| GIVEN DATA |
BEGIN

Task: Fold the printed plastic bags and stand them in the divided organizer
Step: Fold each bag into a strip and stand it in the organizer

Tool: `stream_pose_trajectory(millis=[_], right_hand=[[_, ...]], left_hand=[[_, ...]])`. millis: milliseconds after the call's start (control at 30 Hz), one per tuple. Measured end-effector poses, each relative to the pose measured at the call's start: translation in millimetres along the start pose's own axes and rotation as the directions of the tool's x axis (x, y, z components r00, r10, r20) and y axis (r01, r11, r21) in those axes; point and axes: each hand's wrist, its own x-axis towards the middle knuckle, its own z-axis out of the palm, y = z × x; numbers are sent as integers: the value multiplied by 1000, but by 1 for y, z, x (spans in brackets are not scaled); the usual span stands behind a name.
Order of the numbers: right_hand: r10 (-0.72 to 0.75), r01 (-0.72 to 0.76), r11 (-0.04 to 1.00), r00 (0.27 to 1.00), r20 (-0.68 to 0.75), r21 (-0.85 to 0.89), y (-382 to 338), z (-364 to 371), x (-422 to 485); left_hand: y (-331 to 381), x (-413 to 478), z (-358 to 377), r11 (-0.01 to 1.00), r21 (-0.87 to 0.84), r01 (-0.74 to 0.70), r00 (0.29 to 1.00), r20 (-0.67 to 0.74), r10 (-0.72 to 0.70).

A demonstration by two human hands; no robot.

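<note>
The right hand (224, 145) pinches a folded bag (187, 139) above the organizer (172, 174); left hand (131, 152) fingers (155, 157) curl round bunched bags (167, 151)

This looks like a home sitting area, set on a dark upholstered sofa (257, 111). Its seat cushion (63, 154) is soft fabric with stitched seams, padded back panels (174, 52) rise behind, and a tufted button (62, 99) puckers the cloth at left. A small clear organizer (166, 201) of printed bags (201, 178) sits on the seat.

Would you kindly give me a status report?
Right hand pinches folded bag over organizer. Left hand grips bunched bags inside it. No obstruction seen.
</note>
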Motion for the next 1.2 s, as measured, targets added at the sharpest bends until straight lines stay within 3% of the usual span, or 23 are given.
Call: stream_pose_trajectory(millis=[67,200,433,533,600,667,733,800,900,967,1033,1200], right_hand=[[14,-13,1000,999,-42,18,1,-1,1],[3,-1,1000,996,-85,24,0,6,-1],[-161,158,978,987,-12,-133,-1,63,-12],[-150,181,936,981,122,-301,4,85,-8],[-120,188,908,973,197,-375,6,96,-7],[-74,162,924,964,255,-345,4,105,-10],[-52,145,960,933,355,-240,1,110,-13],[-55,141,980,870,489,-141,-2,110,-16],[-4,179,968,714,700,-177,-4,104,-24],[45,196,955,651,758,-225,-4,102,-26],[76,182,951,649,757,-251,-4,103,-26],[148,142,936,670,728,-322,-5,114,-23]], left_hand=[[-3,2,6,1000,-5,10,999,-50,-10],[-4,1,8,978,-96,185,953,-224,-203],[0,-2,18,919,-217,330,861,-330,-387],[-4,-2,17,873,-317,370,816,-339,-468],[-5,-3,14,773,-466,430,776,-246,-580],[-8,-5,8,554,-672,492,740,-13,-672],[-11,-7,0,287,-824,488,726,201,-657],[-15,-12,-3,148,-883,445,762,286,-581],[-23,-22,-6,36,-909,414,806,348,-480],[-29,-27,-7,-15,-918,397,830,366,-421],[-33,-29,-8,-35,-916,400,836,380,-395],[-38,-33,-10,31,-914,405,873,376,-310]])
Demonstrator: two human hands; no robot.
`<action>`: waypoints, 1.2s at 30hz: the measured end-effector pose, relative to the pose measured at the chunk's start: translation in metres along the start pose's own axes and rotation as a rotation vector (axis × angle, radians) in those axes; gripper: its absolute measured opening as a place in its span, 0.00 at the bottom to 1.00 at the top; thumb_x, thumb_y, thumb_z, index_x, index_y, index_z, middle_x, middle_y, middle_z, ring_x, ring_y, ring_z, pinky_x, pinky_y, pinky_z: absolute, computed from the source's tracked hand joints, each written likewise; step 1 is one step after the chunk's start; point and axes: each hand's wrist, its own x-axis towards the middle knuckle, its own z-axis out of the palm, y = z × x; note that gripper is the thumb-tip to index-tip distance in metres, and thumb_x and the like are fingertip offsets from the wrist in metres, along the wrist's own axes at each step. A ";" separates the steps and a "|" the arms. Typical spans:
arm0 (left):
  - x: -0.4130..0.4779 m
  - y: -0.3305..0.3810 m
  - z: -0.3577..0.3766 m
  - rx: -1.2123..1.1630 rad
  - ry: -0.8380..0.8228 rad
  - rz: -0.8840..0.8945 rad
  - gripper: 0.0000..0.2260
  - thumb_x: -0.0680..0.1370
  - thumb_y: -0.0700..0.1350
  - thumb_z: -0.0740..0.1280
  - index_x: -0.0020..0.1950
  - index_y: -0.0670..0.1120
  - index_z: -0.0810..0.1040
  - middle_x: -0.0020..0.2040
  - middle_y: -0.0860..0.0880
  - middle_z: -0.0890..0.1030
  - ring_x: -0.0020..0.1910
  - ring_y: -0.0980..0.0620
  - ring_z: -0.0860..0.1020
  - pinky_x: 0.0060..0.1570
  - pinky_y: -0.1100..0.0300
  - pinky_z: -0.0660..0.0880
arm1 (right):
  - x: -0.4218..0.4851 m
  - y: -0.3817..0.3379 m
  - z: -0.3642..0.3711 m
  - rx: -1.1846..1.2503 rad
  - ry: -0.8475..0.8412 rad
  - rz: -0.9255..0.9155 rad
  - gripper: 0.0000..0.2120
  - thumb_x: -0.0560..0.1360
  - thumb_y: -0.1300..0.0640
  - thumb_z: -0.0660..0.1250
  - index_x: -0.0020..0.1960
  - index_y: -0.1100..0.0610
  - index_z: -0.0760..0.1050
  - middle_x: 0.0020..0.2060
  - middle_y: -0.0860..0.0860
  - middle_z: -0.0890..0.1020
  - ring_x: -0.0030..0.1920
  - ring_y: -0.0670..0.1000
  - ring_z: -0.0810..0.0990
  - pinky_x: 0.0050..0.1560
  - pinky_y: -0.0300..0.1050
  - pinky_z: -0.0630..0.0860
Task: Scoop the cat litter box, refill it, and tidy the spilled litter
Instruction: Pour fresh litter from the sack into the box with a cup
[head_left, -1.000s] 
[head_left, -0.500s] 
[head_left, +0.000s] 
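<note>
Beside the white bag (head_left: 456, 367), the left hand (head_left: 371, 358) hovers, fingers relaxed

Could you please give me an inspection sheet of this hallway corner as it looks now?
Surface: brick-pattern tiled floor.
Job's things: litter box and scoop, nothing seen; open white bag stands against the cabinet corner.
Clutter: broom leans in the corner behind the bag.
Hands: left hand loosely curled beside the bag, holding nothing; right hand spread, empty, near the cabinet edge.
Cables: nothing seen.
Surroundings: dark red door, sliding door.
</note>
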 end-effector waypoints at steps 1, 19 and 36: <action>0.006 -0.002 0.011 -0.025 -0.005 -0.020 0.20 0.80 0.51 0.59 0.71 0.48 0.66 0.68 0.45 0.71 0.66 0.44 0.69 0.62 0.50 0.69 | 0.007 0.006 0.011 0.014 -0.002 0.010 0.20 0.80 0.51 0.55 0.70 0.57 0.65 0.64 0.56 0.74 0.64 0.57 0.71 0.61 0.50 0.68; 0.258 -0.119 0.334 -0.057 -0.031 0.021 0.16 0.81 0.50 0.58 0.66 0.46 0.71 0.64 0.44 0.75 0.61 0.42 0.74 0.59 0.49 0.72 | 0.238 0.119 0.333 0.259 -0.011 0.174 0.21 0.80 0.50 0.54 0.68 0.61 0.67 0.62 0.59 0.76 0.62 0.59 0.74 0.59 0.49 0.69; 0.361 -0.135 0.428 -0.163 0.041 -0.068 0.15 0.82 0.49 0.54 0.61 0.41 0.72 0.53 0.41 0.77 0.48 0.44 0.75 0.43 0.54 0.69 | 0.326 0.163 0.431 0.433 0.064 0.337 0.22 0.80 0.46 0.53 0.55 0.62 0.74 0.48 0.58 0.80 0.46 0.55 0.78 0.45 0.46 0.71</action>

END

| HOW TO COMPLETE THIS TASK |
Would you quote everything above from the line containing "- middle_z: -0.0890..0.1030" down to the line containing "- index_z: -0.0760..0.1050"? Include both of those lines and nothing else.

| RESPONSE FOR THIS EXERCISE |
  - middle_z: -0.0890..0.1030
  - ring_x: -0.0020..0.1910
  - ring_y: -0.0980..0.0620
  - ring_z: -0.0860..0.1020
  - pinky_x: 0.0060..0.1570
  - pinky_y: -0.1100..0.0300
  - pinky_z: -0.0660..0.0880
arm1 (right):
  - x: -0.4218..0.4851 m
  - y: -0.3817..0.3379 m
  - z: -0.3642..0.3711 m
  - rx: -1.1846..1.2503 rad
  - ry: -0.8475..0.8412 rad
  - rz: -0.9255..0.9155 rad
  - gripper: 0.0000..0.2120
  - thumb_x: -0.0560..0.1360
  - thumb_y: -0.1300..0.0640
  - thumb_z: -0.0660..0.1250
  - index_x: -0.0020..0.1960
  - index_y: -0.1100..0.0610
  - index_z: -0.0760..0.1050

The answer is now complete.